Not surprisingly, he finds that literature is both liberating and
dangerous. The story starts slowly but gathers strength; it is
particularly interesting to see a Russian interpretation of dystopia
and to imagine parallels with Russian history. Not for your average
reader of futuristic tales, this belongs instead in all literary
collections.” [Previewed in Prepub Alert, LJ 9/15/02.]-Barbara Hoffert,
Library Journal Copyright 2003 Cahners Business Information. —Library
Journal

“A strikingly imagined first novel (after stories: On the Golden Porch,
1989; Sleepwalker in a Fog, 1992) skillfully creates a frightening and
perversely funny postnuclear world. The setting is what once was
Moscow, two hundred years after “the Blast” that leveled the
metropolis, leaving a frozen wasteland clogged with trash and populated
by a mixture of “normal” human beings and grotesque mutants. Moscow is
now called Fyodor-Kuzmichsk, in honor of its seldom-seen dictator
Kablukov, a paternalistic egotist who is reputed to have invented every
useful object now known to man and to be the author of the classic
literary works he blithely plagiarizes. A ravenous mythical beast, the
slynx, further impairs the wretched lives of oppressed workers
(“Golubchiks”), prowling the ruined city’s dark outskirts.
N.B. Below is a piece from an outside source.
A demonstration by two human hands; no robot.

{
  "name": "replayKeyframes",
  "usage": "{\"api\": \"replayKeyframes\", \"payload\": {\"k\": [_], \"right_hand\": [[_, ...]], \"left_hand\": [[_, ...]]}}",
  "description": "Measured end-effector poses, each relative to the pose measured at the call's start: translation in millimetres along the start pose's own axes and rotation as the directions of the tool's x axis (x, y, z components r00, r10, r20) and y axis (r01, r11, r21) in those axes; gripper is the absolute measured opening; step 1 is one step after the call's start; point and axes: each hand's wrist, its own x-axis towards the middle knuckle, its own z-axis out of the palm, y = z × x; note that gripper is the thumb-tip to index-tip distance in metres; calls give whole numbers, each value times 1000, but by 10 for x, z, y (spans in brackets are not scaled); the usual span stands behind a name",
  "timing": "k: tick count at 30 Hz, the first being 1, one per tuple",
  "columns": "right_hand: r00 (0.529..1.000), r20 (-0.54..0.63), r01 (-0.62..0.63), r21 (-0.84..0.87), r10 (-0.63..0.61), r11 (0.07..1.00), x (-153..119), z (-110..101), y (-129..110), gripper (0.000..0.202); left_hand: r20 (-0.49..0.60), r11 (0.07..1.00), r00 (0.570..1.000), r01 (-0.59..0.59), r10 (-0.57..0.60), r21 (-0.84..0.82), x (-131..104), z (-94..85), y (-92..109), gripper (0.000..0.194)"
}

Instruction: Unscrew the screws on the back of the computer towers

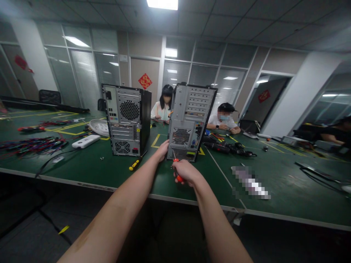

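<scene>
A grey and black computer tower [179,109] stands upright with its rear panel facing me. My right hand [184,171] is closed around the red handle of a screwdriver [179,178]. Its thin shaft points up to the lower left part of that panel; the exact contact of the tip is too small to tell. At the tower's lower left side rests my left hand [163,151], its fingers mostly hidden. To the left is a second computer tower [123,126], also rear side forward. A yellow screwdriver [134,164] lies in front of it.
On the green table [109,171] lie a white power strip [86,141], a heap of coloured wires [33,146], a white basket [99,126] and small screws [102,158]. A blurred-out flat object [251,182] and black cables [238,149] are to the right. Two people sit opposite.
</scene>
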Motion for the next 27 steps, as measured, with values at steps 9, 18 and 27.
{"api": "replayKeyframes", "payload": {"k": [9,18,27], "right_hand": [[998,-52,26,36,-24,999,38,5,14,22],[1000,20,-15,249,11,969,-2,56,42,13],[1000,25,-24,411,15,911,-22,94,51,13]], "left_hand": [[-1,1000,1000,-3,3,6,-1,9,7,32],[7,1000,1000,-16,16,21,-11,6,5,31],[3,999,1000,-12,12,42,-46,21,41,28]]}}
And
Benedikt, a Golubchik employed as one of the numerous scribes recording
the dictator’s ostensible works, naively incarnates both his people’s
passive servitude, and-once he’s introduced to forbidden books by
“Oldeners” who deny Fyodor Kuzmich’s virtual divinity-their urge toward enlightenment and freedom. Sustained by his love for his fiancée
Olenka, and encouraged by his putative father-in-law Kudeyar
Kudeyarich, Benedikt aspires to further knowledge (“He dreamt he knew
how to fly”), loses his own mutant status (surrendering his vestigial
tail), and finds himself crucially involved in a “revolution” that ends
Fyodor Kuzmich’s abuses of power even as it recycles them in different
forms. The slynx is thus less mythic than symbolic: it’s the beast in
man. Tolstaya enriches this mordant farce with a wealth of weird
supporting detail reminiscent of Anthony Burgess’s futuristic classic
A Clockwork Orange. An ending note informs us that The Slynx was written between 1986 and 2000, and it’s easy to see why. A densely woven,
thought-provoking fantasy, and an impressive step forward for the
gifted Tolstaya.” —Kirkus Reviews

The Slynx, with its comical, tragical, post-nuclear holocaust setting, is a satirical blast, a linguistically inventive glimpse of a future nobody wants to see.
— Alan Cheuse, All Things Considered 

It is impossible to communicate adequately the richness, the exuberance, and the horrid inventiveness of The Slynx.
— John Banville, The New Republic 

[a] spellbinding futuristic novel….Tolstaya’s radioactive world is a cunning blend of Russia’s feudal and Soviet eras, with abuse of serfs, mandatory government service, and regulation of literature. The dangers that threaten, however, feel more contemporary: to the south, Chechens; and to the west a civilization that might hold some promise, except that its members “don’t know anything about us.”
— The New Yorker
The Slynx is a profound work. It is well served by Jamey Gambrell’s fine translation.